**EXERCISE BRIEF:** Would you copy out each line of the records below that includes the word "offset"?

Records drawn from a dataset
--- START ---

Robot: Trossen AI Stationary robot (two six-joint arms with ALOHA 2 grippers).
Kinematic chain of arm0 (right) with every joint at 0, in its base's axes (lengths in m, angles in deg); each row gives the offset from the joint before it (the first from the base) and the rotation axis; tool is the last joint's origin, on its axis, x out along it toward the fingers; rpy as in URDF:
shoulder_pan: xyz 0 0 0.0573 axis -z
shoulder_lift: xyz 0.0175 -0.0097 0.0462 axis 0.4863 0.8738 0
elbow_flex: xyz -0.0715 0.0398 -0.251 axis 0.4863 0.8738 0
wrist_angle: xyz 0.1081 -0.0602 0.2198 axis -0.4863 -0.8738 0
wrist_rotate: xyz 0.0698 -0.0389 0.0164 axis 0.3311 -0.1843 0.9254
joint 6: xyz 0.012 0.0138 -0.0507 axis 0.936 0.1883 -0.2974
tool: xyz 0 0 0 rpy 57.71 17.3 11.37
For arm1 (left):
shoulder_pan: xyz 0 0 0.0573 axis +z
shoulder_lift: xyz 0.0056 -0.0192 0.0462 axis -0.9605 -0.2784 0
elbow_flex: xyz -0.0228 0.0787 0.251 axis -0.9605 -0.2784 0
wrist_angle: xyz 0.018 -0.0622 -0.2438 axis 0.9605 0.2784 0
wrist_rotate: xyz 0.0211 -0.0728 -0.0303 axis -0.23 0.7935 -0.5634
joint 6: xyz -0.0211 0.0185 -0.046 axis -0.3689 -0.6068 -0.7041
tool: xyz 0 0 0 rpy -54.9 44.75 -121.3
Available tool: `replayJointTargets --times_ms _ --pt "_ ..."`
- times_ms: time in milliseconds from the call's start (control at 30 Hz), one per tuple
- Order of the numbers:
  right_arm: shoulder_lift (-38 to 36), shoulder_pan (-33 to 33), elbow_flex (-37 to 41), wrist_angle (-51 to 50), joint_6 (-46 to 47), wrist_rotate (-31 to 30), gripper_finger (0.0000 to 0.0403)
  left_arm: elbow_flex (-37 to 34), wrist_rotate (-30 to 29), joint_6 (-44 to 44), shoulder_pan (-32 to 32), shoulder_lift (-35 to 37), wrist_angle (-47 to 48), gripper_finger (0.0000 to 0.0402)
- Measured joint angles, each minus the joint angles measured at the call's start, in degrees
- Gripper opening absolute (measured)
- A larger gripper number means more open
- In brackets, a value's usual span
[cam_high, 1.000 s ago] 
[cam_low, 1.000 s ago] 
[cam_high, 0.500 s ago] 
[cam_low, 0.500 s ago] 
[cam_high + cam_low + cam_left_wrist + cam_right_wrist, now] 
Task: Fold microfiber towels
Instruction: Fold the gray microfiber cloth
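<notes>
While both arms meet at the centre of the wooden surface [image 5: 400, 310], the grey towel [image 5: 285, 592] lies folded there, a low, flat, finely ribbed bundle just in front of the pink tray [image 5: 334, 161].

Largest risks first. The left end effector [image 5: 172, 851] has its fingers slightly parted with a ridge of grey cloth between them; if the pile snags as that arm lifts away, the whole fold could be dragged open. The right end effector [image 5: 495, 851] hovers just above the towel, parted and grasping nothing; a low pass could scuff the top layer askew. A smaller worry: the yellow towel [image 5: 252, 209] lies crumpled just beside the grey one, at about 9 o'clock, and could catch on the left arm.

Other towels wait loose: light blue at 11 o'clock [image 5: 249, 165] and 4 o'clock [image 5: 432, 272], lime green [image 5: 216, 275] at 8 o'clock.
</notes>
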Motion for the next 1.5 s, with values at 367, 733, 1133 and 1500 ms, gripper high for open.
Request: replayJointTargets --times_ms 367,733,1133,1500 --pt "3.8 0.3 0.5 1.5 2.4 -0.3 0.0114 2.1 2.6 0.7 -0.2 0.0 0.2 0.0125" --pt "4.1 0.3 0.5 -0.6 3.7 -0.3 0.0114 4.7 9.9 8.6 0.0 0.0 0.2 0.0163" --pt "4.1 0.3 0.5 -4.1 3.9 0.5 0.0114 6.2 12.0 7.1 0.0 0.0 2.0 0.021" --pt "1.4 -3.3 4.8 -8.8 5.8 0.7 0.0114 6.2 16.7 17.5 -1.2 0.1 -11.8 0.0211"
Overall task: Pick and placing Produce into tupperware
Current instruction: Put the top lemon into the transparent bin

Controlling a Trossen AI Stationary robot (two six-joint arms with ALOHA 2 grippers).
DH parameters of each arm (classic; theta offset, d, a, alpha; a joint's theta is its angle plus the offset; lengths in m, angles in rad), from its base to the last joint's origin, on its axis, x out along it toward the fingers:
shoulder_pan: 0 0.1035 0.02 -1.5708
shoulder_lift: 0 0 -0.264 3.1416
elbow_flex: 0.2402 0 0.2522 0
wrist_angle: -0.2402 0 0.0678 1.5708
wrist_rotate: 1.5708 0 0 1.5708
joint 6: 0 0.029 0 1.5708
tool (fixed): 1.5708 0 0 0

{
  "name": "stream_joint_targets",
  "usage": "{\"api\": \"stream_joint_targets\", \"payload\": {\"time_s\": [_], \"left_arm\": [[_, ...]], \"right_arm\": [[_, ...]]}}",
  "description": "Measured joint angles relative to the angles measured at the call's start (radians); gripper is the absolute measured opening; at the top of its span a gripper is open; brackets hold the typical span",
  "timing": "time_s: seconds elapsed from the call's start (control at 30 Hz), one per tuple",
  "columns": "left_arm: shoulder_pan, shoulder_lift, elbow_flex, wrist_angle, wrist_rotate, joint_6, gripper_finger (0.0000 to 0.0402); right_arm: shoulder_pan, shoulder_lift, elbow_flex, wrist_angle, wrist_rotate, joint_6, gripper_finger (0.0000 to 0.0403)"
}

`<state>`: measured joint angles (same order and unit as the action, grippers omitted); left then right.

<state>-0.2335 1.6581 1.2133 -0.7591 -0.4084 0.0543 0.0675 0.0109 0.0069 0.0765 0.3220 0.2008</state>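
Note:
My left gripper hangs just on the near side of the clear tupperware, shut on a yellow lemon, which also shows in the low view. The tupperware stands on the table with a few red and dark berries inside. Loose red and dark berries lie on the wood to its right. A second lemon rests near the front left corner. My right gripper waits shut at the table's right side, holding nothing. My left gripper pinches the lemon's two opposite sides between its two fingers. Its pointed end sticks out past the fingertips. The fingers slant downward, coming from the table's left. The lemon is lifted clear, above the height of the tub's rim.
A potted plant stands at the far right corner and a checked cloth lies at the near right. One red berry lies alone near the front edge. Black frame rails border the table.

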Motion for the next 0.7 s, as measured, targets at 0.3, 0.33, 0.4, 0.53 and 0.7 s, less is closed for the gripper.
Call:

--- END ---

**ANSWER TO THIS TASK:**
Kinematic chain of arm0 (right) with every joint at 0, in its base's axes (lengths in m, angles in deg); each row gives the offset from the joint before it (the first from the base) and the rotation axis; tool is the last joint's origin, on its axis, x out along it toward the fingers; rpy as in URDF:
DH parameters of each arm (classic; theta offset, d, a, alpha; a joint's theta is its angle plus the offset; lengths in m, angles in rad), from its base to the last joint's origin, on its axis, x out along it toward the fingers:

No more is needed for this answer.